Loren Pechtel wrote:Has decided, or hasn't considered that MDMs given a full run hit so hard that attempting to ram is a good idea.
No "or" to be had here, really. Old style "contact" nukes have been repeatedly described as detonating only if they could not make physical contact with the target after penetrating the sidewall. This sort of attack by ramming was an included feature in early missile designs and then dropped from laser head designs. That has to be a conscious decision.
My speculation is that the physical hardware for penetrating a sidewall had to be given up to make room for the laser head hardware, on the theory that missiles that do
relatively moderate but consistent damage are better than missiles that do absolutely devastating damage the one time in a trillion they get hull contact at max velocity. Absent that penetration hardware, physical matter gets shredded by the sidewall so at most you'd get a relatively diffuse high-speed plasma spray against your hull from a non-penetrating missile strike.

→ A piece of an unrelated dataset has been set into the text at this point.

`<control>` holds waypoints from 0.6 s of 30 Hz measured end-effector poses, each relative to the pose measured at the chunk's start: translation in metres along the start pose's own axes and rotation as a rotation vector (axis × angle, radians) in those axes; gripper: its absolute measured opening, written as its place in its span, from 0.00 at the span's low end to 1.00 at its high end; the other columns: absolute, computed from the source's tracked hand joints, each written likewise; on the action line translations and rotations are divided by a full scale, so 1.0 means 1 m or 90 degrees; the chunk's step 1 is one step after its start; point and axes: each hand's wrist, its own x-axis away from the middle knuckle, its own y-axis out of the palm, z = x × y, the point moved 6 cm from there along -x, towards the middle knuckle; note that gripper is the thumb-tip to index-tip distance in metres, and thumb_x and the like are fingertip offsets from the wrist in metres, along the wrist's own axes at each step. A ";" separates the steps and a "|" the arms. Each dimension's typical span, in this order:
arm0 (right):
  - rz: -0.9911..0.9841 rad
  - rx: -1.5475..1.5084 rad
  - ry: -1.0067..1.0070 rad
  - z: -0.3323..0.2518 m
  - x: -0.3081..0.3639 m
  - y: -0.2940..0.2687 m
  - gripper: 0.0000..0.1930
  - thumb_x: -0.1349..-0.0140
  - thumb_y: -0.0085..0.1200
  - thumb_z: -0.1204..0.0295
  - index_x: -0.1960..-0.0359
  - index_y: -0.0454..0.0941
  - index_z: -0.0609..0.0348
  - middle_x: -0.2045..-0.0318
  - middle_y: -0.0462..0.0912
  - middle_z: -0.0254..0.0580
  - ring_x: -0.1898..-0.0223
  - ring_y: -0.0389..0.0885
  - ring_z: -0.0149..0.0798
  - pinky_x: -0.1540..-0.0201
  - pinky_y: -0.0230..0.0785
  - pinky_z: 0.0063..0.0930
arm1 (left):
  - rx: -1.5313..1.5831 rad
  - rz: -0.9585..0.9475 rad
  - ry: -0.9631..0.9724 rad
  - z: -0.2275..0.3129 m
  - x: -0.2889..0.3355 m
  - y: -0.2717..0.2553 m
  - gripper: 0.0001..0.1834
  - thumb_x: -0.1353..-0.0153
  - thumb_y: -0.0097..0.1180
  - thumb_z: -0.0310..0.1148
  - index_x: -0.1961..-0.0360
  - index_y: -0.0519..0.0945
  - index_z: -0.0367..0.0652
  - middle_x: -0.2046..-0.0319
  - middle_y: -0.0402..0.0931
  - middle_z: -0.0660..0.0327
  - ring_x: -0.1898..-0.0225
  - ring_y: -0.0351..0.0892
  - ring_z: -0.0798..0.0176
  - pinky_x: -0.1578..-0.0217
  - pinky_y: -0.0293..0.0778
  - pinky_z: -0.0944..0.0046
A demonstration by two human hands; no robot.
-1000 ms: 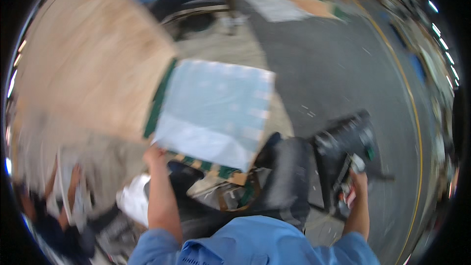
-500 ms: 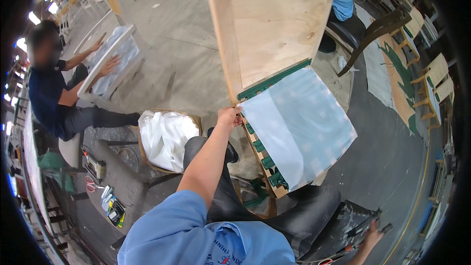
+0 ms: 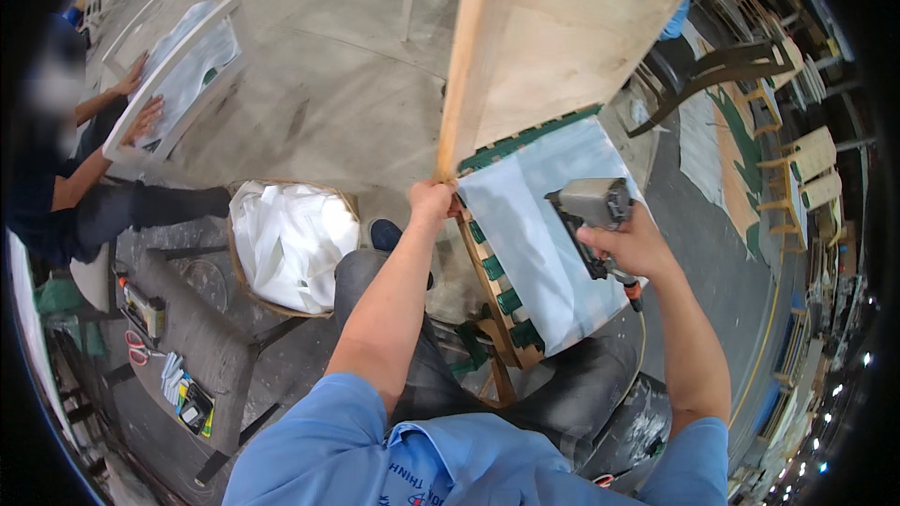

Outside of Oyster Bay's missile attacks on stationary targets I don't believe we've ever seen a ship-to-ship missile make hull contact like that. ThinksMarkedly's post is a good explanation of why that is.
On the plus side, I can think of one very good reason to program Apollo control missiles and EW missiles to try to ram, but it has nothing to do with the damage they could do to the target. It's an absolutely foolproof way of insuring their total destruction so no one could possibly recover and reverse engineer them. Unlikely to be necessary for several reasons, but if you absolutely positively have to be sure, that's how you'd do it.